Company executives, including CEO Steve Ballmer, have been promoting its Mira technology at the CeBIT 2002 fair in Hanover.

Mira is designed to give Windows users the ability to lift a flat screen display off a PC and continue using it in another room.

A Mira screen could allow a home user to carry on browsing the internet in the kitchen, or, as a promotional video suggests, take some digital reading material along to the bathroom.

Microsoft mobile computing manager Todd Warren said Mira devices would be priced about $500, not much more than a standard flat screen display.

"We're aiming at this Christmas," he told BBC News Online.

Wireless displays

The Mira screens require a PC user to be running the latest version of Microsoft's operating system, Windows XP.


We want to be helping people more hours a day

Steve Ballmer, Microsoft CEO
The technology behind the idea is well established.
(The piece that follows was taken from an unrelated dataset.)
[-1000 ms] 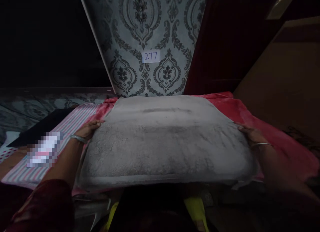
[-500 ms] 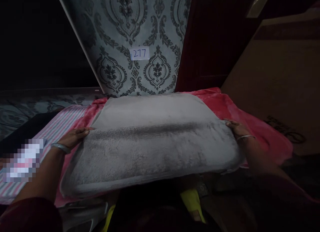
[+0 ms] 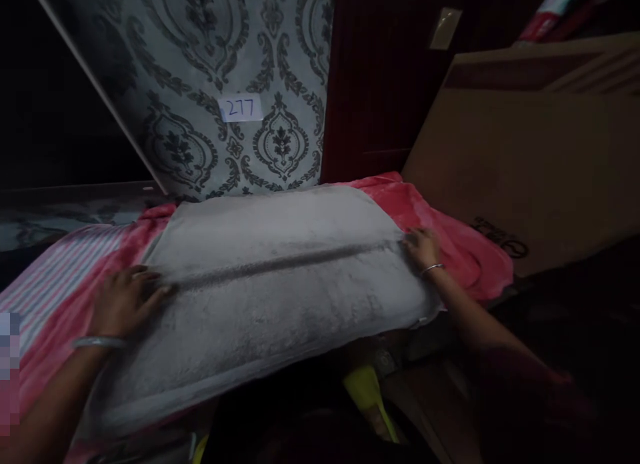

Internally, the screens are like large Pocket PCs, using Microsoft's Windows CE operating system and a wireless link to talk to the base computer.

But Microsoft hopes they will persuade people to use PCs in new ways, e-mailing or browsing from every room in the house.

Later versions of the Mira screens would support video streams, Mr Ballmer said.

If this becomes reality, PC users could play DVDs on their machines and view them anywhere in the house.

The Mira idea is part of Microsoft's push to extend Windows' reach and make it part of entertainment technology.

"We want to be helping people more hours a day and we want them to be getting more value per hour," Mr Ballmer told journalists at the German trade fair.

Going mobile

The Mira promotion came as Microsoft announced a strategic partnership with German telecoms giant Deutsche Telekom.

"We want to be the market leaders in Germany and in Europe," said Deutsche Telekom's Ron Sommer, announcing the deal on a joint platform with Steve Ballmer.

The display is detachable on this Mira PC, MS
Sleek look for the PC
Deutsche Telekom will base a product called T.Net around Microsoft's .Net technology, designed to provide the backroom glue for mobile business computing.

And it will work with Microsoft on the design of mobile phones and personal digital assistants.

Mr Ballmer also gave details of other Microsoft tie-ups with electronics manufacturers building the Mira devices and with leading German business software maker SAP.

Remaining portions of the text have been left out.